As of June 30, 2018, MRCC SBIC had $57.6 million in leverageable capital, $4.2 million in cash and $170.6 million in investments at fair value.  Additionally, MRCC SBIC had $115.0 million in SBA-guaranteed debentures outstanding. 

As of June 30, 2018, the Company has fully drawn all available debentures at MRCC SBIC.  The SBA-guaranteed debentures are long-term, fixed rate financing with the advantage of being excluded from the Company’s 200% asset coverage test under the Investment Company Act of 1940.

MRCC Senior Loan Fund

The Company formed a joint venture with NLV Financial Corporation (“NLV”), the parent of National Life Insurance Company (“National Life”), to create MRCC Senior Loan Fund I, LLC (the “SLF”) during the fourth quarter of 2017.  SLF invests primarily in senior secured loans to middle market companies in the United States. The Company and NLV have each initially committed $50.0 million of capital to the joint venture.  During the quarter ended March 31, 2018, SLF entered a $100.0 million secured revolving credit facility with Capital One, N.A. (the “SLF Credit Facility”).  As of June 30, 2018, the Company had made net capital contributions of $17.9 million in SLF with a fair value of $18.7 million.  During the quarter ended June 30, 2018, the Company received an income distribution from SLF of $0.3 million. 

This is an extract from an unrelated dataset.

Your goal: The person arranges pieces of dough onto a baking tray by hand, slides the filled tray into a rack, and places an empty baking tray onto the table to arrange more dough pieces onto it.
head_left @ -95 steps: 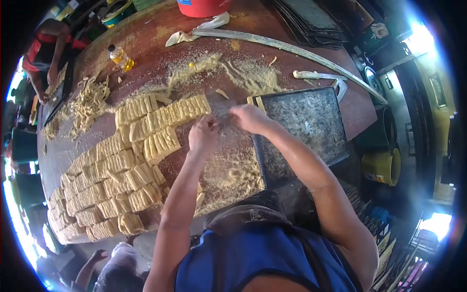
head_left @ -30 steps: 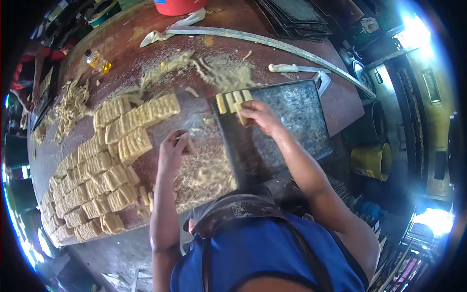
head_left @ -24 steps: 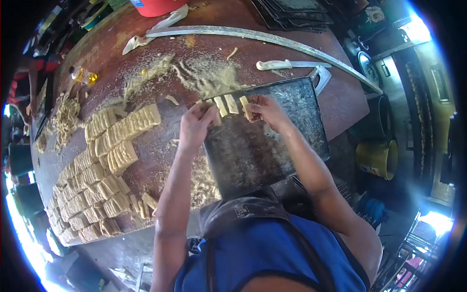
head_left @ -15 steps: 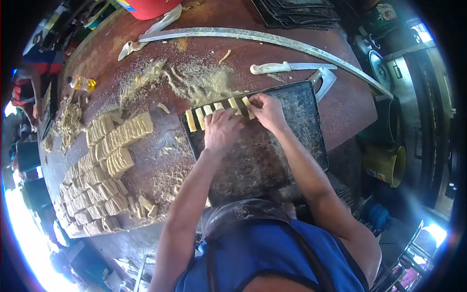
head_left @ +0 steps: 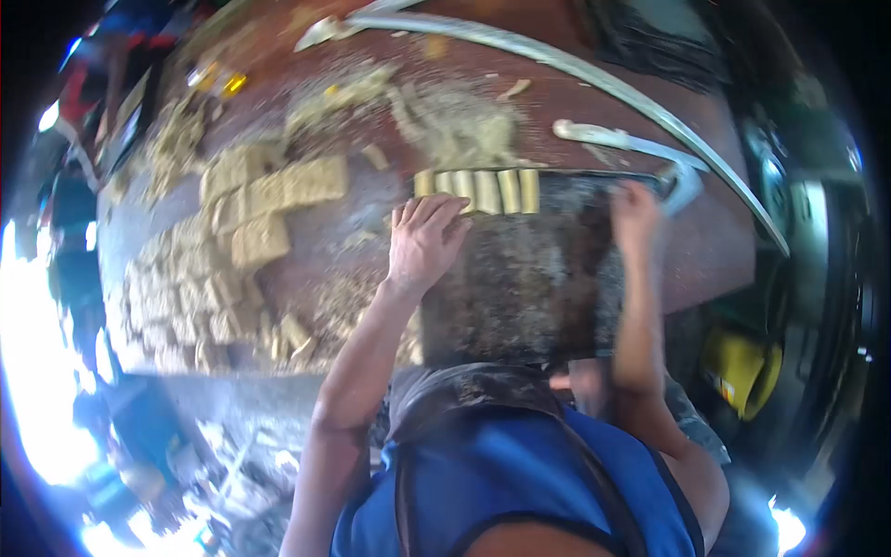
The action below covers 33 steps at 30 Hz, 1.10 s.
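Several pale dough strips (head_left: 486, 192) lie side by side along the far edge of a dark metal tray (head_left: 520, 297). My left hand (head_left: 427, 232) rests over the tray's left side, fingers spread, its fingertips at the lower ends of the leftmost strips. Near the tray's far right corner is my right hand (head_left: 637, 209), blurred by motion; its fingers cannot be made out, nor whether anything is in them. To the left on the table, rows of cut dough blocks (head_left: 200, 292) are packed together, with a longer row (head_left: 297, 183) at their upper right.
A long curved metal strip (head_left: 557, 58) crosses the table's far side. A white-handled knife (head_left: 594, 136) and a metal scraper (head_left: 684, 188) lie beyond the tray. Dough scraps (head_left: 176, 139) and an oil bottle (head_left: 215, 80) are at the far left, near another person's arm (head_left: 82, 153).
The strips now lie in a row on the tray, and my right hand has moved from them to the tray's far right corner. My left hand remains by the left strips. The view has turned.
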Motion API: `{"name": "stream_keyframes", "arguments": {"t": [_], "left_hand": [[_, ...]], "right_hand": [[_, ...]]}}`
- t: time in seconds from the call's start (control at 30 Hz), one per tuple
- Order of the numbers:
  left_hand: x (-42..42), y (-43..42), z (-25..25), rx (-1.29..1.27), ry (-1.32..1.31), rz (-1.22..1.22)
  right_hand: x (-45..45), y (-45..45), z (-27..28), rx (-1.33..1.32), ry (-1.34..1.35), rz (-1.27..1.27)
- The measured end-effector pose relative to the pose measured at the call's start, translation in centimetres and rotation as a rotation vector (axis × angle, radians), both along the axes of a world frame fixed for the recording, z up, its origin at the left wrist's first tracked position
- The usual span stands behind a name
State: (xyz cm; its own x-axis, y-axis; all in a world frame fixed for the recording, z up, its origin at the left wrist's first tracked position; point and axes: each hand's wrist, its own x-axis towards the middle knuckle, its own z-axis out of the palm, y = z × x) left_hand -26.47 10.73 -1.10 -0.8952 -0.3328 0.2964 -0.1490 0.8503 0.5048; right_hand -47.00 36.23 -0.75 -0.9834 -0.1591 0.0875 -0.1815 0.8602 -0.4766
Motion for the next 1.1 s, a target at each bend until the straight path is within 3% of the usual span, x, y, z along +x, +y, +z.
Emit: {"name": "stream_keyframes", "arguments": {"t": [0.07,0.13,0.17,0.23,0.27,0.43,0.5,0.53,0.57,0.6,0.63,0.67,0.7,0.73,0.77,0.8,0.83,0.87,0.9,0.93,1.03,1.1], "left_hand": [[5.4,-2.0,-0.3,0.115,-0.124,0.138],[10.4,-2.8,-2.6,0.307,-0.203,0.304],[12.2,-2.6,-2.4,0.342,-0.343,0.310],[13.4,-1.6,-2.3,0.474,-0.555,0.356],[14.2,-1.3,-2.7,0.358,-0.474,0.328],[17.2,-4.2,-1.6,0.378,-0.286,0.277],[19.4,-6.2,-0.3,0.688,-0.350,0.288],[21.1,-7.4,-1.0,0.555,-0.202,0.192],[23.1,-8.5,-1.4,0.569,-0.229,0.191],[25.3,-10.2,-1.5,0.381,-0.156,0.174],[27.6,-12.1,-2.2,0.378,-0.093,0.240],[29.4,-14.0,-0.7,0.379,-0.254,0.360],[31.5,-16.2,-1.8,0.290,-0.172,0.341],[32.2,-17.0,0.5,0.319,-0.353,0.429],[32.6,-17.5,0.7,0.319,-0.339,0.402],[32.8,-17.9,0.5,0.307,-0.454,0.363],[33.0,-18.3,0.1,0.291,-0.569,0.325],[33.4,-18.6,-2.3,0.140,-0.465,0.244],[33.2,-18.4,-1.9,0.131,-0.443,0.211],[33.0,-17.9,-1.3,0.081,-0.459,0.224],[32.7,-18.0,-3.2,0.023,-0.402,0.198],[32.4,-18.4,-3.2,0.196,-0.343,0.066]], "right_hand": [[-2.3,7.3,-1.9,0.360,0.144,-0.004],[-2.3,10.7,-2.8,0.515,-0.139,-0.084],[-3.2,13.9,-6.3,0.445,-0.117,0.087],[-1.3,12.1,-6.0,0.421,-0.053,0.033],[-1.3,11.9,-5.5,0.456,-0.082,0.070],[3.6,6.6,-5.7,0.425,-0.018,0.117],[5.2,5.1,-5.7,0.487,0.029,0.083],[6.8,3.7,-4.6,0.545,0.063,0.069],[8.7,2.1,-3.7,0.522,0.119,-0.006],[11.7,-1.2,-1.7,0.499,0.180,-0.078],[13.7,-3.5,-1.5,0.344,0.295,0.020],[17.1,-7.4,-1.6,-0.004,0.324,0.157],[21.5,-12.5,-0.2,-0.344,0.028,0.260],[26.2,-17.1,0.9,-0.347,-0.112,0.424],[29.8,-20.7,0.0,-0.362,-0.229,0.657],[33.5,-23.9,-1.0,-0.174,-0.280,0.761],[36.7,-27.1,-1.1,-0.058,-0.569,0.802],[38.5,-29.3,-4.3,-0.082,-0.581,0.920],[40.1,-30.8,-3.3,-0.039,-0.405,0.995],[40.8,-31.5,-5.4,-0.021,-0.254,1.010],[40.8,-32.1,-4.3,0.066,-0.410,0.866],[40.4,-32.0,-4.5,0.010,-0.485,0.840]]}}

As of June 30, 2018, SLF had total assets of $98.6 million (including investments at fair value of $94.8 million), total liabilities of $61.2 million (including borrowings under the SLF Credit Facility of $56.4 million) and total members’ capital of $37.4 million.

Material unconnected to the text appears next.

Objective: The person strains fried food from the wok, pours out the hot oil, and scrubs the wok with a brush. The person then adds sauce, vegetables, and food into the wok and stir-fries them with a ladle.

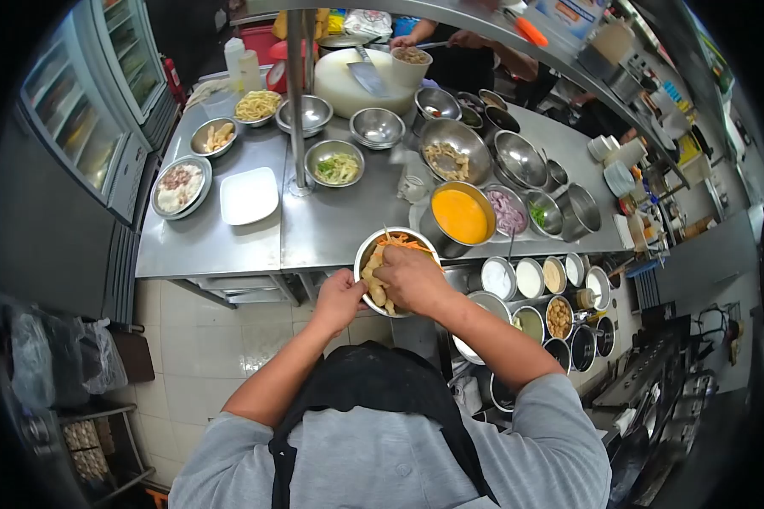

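Observation:
Just off the near edge of the steel counter is a metal bowl [367, 252] with pale yellowish strips of food [379, 296] and shredded orange vegetable, likely carrot [410, 243]. My left hand [342, 299] grips the bowl's left rim, thumb on top. Over the bowl, my right hand [412, 278] has its fingers curled down into the food; the fingertips are hidden, so what they pinch does not show. Closest to the bowl on the counter stands a deep pot of orange-yellow liquid [460, 214].
Beyond are a bowl of chopped greens [336, 167], a white square plate [250, 197], noodles [257, 105] and a shelf post [296, 102]. Sauce tubs [530, 278] sit low at right. Across the counter, a person's hands [403, 40] work near a large round white block [339, 83].

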`<state>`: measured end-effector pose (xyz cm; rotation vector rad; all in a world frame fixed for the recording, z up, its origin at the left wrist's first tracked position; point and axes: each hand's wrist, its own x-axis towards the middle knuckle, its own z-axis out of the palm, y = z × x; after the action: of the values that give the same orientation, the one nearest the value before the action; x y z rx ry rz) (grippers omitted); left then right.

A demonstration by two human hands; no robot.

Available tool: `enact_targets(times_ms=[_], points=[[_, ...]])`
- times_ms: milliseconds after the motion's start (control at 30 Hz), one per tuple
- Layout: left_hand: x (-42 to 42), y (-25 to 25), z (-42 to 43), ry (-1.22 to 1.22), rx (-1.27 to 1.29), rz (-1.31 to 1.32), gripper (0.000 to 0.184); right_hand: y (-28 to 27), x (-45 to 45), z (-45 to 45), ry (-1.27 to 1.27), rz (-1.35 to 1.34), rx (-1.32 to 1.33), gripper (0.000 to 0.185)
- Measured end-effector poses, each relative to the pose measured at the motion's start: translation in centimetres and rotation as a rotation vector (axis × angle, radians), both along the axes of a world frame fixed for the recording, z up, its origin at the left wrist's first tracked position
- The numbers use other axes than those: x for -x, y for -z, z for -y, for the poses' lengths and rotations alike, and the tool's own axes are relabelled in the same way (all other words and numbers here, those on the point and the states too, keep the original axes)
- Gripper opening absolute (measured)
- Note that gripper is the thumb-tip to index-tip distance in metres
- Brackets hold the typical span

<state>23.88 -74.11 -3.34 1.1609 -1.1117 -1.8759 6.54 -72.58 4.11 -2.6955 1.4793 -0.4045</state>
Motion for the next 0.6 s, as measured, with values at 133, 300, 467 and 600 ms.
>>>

Non-GAAP Financial Measure – Adjusted Net Investment Income

On a supplemental basis, the Company discloses Adjusted Net Investment Income (including on a per share basis) which is a financial measure that is calculated and presented on a basis of methodology other than in accordance with generally accepted accounting principles of the United States of America (“non-GAAP”).  Adjusted Net Investment Income represents net investment income, excluding the net capital gains incentive fee and excise taxes.  The Company uses this non-GAAP financial measure internally in analyzing financial results and believes that this non-GAAP financial measure is useful to investors as an additional tool to evaluate ongoing results and trends for the Company.  The management agreement with the Company’s advisor provides that a capital gains incentive fee is determined and paid annually with respect to realized capital gains (but not unrealized capital gains) to the extent such realized capital gains exceed realized and unrealized capital losses for such year. Management believes that Adjusted Net Investment Income is a useful indicator of operations exclusive of any net capital gains incentive fee as net investment income does not include gains associated with the capital gains incentive fee.

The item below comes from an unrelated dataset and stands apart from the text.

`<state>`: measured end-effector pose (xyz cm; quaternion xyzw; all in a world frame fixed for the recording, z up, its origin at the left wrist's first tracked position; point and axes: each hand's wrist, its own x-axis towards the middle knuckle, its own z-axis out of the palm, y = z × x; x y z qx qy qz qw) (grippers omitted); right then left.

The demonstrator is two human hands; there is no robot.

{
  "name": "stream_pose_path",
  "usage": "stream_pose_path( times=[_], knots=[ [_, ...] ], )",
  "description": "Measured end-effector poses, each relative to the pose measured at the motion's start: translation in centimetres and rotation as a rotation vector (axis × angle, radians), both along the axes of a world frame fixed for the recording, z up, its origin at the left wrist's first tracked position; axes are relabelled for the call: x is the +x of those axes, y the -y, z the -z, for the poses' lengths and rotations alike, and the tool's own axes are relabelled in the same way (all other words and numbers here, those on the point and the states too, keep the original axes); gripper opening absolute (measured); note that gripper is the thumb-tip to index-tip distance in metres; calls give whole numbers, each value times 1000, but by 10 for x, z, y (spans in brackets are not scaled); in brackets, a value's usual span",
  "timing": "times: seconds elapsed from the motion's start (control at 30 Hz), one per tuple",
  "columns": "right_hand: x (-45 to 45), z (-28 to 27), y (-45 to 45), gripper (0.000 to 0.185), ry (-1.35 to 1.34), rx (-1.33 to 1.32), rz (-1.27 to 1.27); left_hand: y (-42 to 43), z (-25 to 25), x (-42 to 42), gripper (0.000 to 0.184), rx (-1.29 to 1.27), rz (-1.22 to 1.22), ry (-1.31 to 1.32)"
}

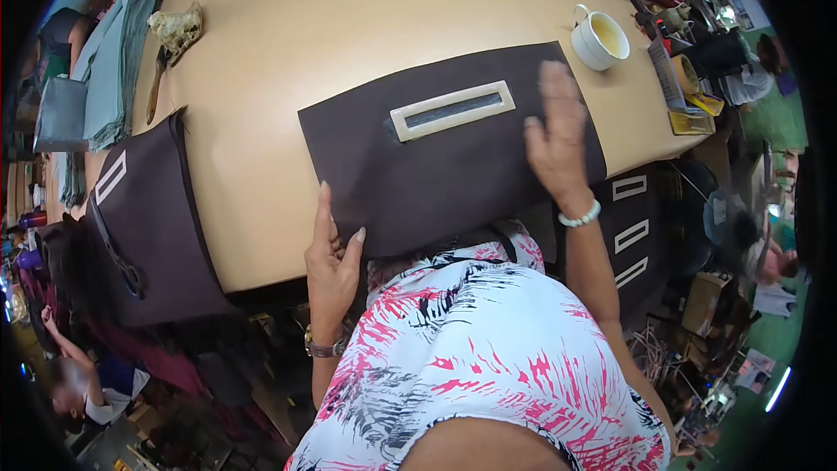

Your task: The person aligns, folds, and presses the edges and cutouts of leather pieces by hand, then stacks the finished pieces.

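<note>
A dark brown sheet of fabric or leather-like material [453, 183] lies on the table, its near edge reaching my body. Set in it is a cream rectangular frame [401, 125] around a dark slot. My left hand [333, 253] is at the sheet's lower left edge, index finger and thumb apart; whether it presses on the edge, I cannot tell. Over the right part of the sheet my right hand [558, 135] is stretched out flat, slightly blurred, with nothing held in it.
A white cup [599, 42] of yellowish liquid stands beyond the sheet's right corner. Another dark piece [157, 218] with scissors [122, 253] hangs over the left edge. Further away are a brush [157, 83], crumpled lump [177, 28], grey-green cloths [118, 61] and framed dark panels [632, 235].
</note>
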<state>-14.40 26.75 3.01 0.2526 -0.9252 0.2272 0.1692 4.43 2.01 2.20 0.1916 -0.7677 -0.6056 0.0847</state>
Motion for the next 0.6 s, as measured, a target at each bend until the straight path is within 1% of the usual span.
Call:
stream_pose_path(
  times=[0.03, 0.07, 0.13, 0.17, 0.2, 0.27, 0.33, 0.37, 0.4, 0.47, 0.5, 0.53, 0.6],
  knots=[
    [2, 7, -25, 63, -5, -5, 154, -4, 3, 2, 61, -64, -14, -21],
    [9, 14, -46, 61, 1, 99, 363, 0, 12, 4, 58, -187, 28, -60],
    [27, 16, -71, 60, 44, 192, 511, 8, 14, 7, 52, -221, 67, 37],
    [37, 13, -75, 58, 76, 218, 567, 12, 10, 8, 50, -131, 61, 174],
    [44, 15, -77, 56, 61, 175, 514, 13, 6, 8, 47, -40, 55, 310],
    [49, 19, -77, 53, 27, 86, 408, 7, -5, -4, 46, 107, -14, 140],
    [28, 7, -64, 51, 241, -295, 343, 13, -16, -24, 45, 229, -71, -50],
    [14, -5, -57, 50, 344, -476, 301, 21, -26, -36, 47, 105, -82, -108],
    [-5, -17, -49, 49, 283, -545, 234, 34, -35, -47, 48, 133, -163, -43],
    [-55, -30, -33, 50, 218, -905, -15, 56, -55, -84, 46, 149, -193, -257],
    [-78, -44, -25, 53, 287, -917, -41, 67, -66, -107, 44, 189, -189, -340],
    [-102, -57, -15, 55, 355, -928, -68, 89, -68, -127, 42, 233, -150, -321],
    [-154, -72, 16, 59, 367, -800, -48, 143, -61, -174, 38, 303, -11, -216]
  ],
)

The following table provides a reconciliation from net investment income (the most comparable GAAP measure) to Adjusted Net Investment Income for the periods presented:

 For the quarter ended 
 June 30, 2018 March 31, 2018 
 Amount Per Share Amount Amount Per Share Amount 
             
 (in thousands, except per share data) 
Net investment income$7,906 $0.39 $8,465 $0.42 
Net capital gains incentive fee -  -  -  - 
Excise taxes -  -  11  - 
Adjusted Net Investment Income$7,906 $0.39 $8,476 $0.42 

Adjusted Net Investment Income may not be comparable to similar measures presented by other companies, as it is a non-GAAP financial measure that is not based on a comprehensive set of accounting rules or principles and therefore may be defined differently by other companies.  In addition, Adjusted Net Investment Income should be considered in addition to, not as a substitute for, or superior to, financial measures determined in accordance with GAAP. 

Second Quarter 2018 Financial Results Conference Call

The Company will host a webcast and conference call to discuss these operating and financial results on Wednesday, August 8, 2018 at 12:00 pm ET.  The webcast will be hosted on a webcast link located in the Investor Relations section of the Company’s website at http://ir.monroebdc.com/events.cfm. To participate in the conference call, please dial (877) 312-8807 approximately 10 minutes prior to the call. Please reference conference ID #3279739.

For those unable to listen to the live broadcast, the webcast will be available for replay on the Company’s website approximately two hours after the event.

For a more detailed discussion of the financial and other information included in this press release, please also refer to the Company’s Form 10-Q for the quarter ended June 30, 2018 to be filed with the Securities and Exchange Commission (www.sec.gov) on August 7, 2018.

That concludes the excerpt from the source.